Chaque semaine sur euradio, Albrecht Sonntag, professeur à l’ESSCA Ecole de Management à Angers, nous ouvre son bloc-notes pour partager ses idées sur les questions d’actualité, en Europe et au-delà.
L’intelligence artificielle – dont tout le monde semble parler actuellement – représente-t-elle une menace pour la démocratie ?
L'intelligence artificielle peut, de toute évidence, avoir un impact significatif sur la démocratie.
Dans un premier temps, elle peut aider à améliorer la participation citoyenne en permettant un accès plus facile à l'information et en facilitant l'interaction entre les citoyen·nes et les élu·es. Par exemple, les désormais fameux« chatbots » peuvent aider les citoyen·nes à trouver des informations sur les politiques publiques et à interagir avec les représentants élus.
Qui plus est, l’intelligence artificielle peut aider à identifier les préférences des citoyen·nes, à améliorer la collecte de données et à faciliter la prise de décision basée sur des données.
Vous ne pensez pas que l'intelligence artificielle peut également être utilisée de manière inappropriée ou abusive ?
Il est vrai que son utilisation pour la surveillance de masse peut porter atteinte aux droits à la vie privée et à la liberté d'expression. De plus, elle peut être utilisée pour diffuser de la désinformation et pour manipuler les opinions publiques.

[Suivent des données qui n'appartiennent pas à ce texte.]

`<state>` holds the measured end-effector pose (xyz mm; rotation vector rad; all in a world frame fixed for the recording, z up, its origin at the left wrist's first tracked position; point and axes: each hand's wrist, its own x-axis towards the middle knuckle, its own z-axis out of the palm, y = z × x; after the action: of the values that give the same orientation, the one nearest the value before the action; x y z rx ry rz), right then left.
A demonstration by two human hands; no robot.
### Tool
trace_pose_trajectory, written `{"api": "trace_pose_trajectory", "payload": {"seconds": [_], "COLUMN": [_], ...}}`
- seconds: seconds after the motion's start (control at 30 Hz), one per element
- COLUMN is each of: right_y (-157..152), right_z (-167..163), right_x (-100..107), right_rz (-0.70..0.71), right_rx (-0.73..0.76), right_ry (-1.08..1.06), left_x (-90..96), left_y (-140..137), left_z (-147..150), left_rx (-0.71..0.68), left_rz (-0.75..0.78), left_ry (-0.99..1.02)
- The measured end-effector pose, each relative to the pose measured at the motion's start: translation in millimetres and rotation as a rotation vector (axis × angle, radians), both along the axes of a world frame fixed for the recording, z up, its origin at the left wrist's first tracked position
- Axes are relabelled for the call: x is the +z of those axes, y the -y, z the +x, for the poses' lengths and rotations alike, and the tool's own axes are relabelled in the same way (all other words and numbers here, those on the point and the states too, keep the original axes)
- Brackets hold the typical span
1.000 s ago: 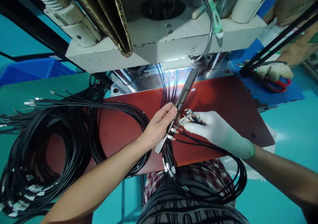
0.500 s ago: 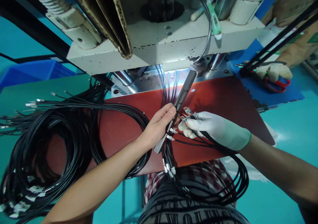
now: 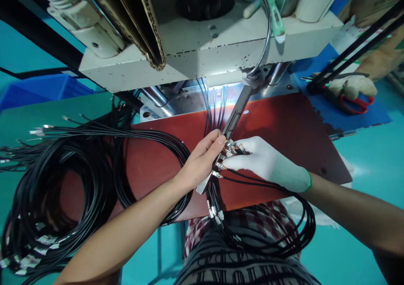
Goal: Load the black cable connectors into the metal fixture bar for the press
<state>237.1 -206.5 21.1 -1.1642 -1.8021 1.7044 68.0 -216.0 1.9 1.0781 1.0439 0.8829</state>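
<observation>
Since half a second earlier, the gloved right hand (image 3: 263,163) has dropped slightly and moved left, so that its fingertips now meet the bare left hand (image 3: 202,161); the terminal ends it held raised now lie against the bar.

Press machine (image 3: 202,45), cream-coloured, fills the upper field, with a lit opening beneath it and a flexible lamp neck at right. Red work plate (image 3: 284,129) extends from the opening toward the person and rests on a teal table (image 3: 372,158).

Large coil of black cables (image 3: 63,179), with metal terminals at its ends, lies on the left part of the plate and table. A smaller loop of black cables (image 3: 284,238) hangs from the right hand over the person's lap.

Left hand: closed around the lower part of a long dark fixture bar (image 3: 235,116), which slants up and to the right toward the opening. Right hand: closed on a bundle of cable ends, its thumb and forefinger pinching the metal terminals (image 3: 230,147) just beside the bar. Several cables run from the bar into the lit opening.

Far right: a blue mat (image 3: 353,116) carries red-handled scissors (image 3: 356,104) and another person's gloved hand (image 3: 353,85).
</observation>
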Motion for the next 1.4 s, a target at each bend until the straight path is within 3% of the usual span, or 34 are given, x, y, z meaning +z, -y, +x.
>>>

Il est donc important que les gouvernements travaillent à promouvoir une utilisation responsable de l’intelligence artificielle. Cela peut inclure la création de réglementations et de normes pour garantir la transparence et la responsabilité dans son utilisation, ainsi que la promotion de son développement éthique. Les citoyen·nes doivent également être éduqué·es sur les risques et les avantages, afin de pouvoir participer de manière informée aux décisions démocratiques concernant l'IA.
Tout cela est sans doute juste, mais tout cela est aussi très banal. Vous ne nous aviez pourtant pas habitués à manier la langue de bois !
C’est que tout ce qui a été dit jusqu’ici, y compris d’ailleurs votre relance sur l’usage inapproprié ou abusif, a été rédigé par « ChatGPT », en quelques secondes. J’ai juste fait un copier-coller, en ajoutant les mots suivants : « de toute évidence », puis « désormais fameux », sans oublier « Bonjour, Laurence ! », histoire de faire « humain ».
Ah, d’accord. Si j’ai bien compris, vous pouvez me faire plusieurs éditos par jours maintenant, à condition qu’ils soient d’une banalité confondante.
C’est vrai qu’on a envie d’en rire, mais il n’en reste pas moins que les derniers progrès en performance de ces algorithmes apprenants capables de brasser des volumes de données inimaginables en quelques instants sont inquiétants.
Au point où – vous l’avez peut-être lu – un collectif hétéroclite d’entrepreneur·euses et de scientifiques vient de publier une lettre qui demande un « moratoire » de six mois, une pause pour mieux peser les dangers inhérents à ce qui risque d’être un bouleversement technologique de grande ampleur. (Je vous mets le lien vers la traduction en français publiée par Le Grand Continent.)
Cette lettre, et cette idée de « moratoire » n’est-ce pas une initiative bien naïve ?
Si, elle l’est. Même en appliquant la présomption de sincérité à ce collectif, ses membres ressemblent à l’apprenti sorcier de Goethe qui est à l’origine d’une situation dont la maîtrise lui échappe. Mais une fois le dentifrice sorti du tube…
… il est impossible de l’y faire rentrer, je sais, je sais.
De toute façon, la situation n'est pas entièrement inédite. En 1962, déjà, l’auteur suisse, Friedrich Dürrenmatt, l'avait mise en scène dans une pièce intitulée Les physiciens. C’était une tragi-comédie qui, sur fond de la capacité d'autodestruction nucléaire acquise par l’humanité, posait la question de la responsabilité éthique de la science et avait connu un écho retentissant. La leçon de Dürrenmatt est limpide et peut être résumée en une phrase clé de sa pièce : « Ce qui a été pensé une fois ne pourra être effacé. » En d’autres termes : on n'arrêtera pas le progrès scientifique, tout au plus peut-on essayer d'anticiper ses conséquences et tenter de l’encadrer. À l'époque de Dürrenmatt, on ne parlait pas encore d' « études d’impact » ni de « principe de précaution », mais c’est bien de ça qu’il s’agit.
Et sans vouloir donner dans la dystopie apocalyptique, c'est sur ce point que je donne raison au collectif d’experts qui s'inquiète de sa propre création :
Si on n’encadre pas l'intelligence artificielle, c'est elle qui finira par nous encadrer.
Et cette phrase-là, c'est moi qui l'ai écrite, tout seul.
Entretien réalisé par Laurence Aubron.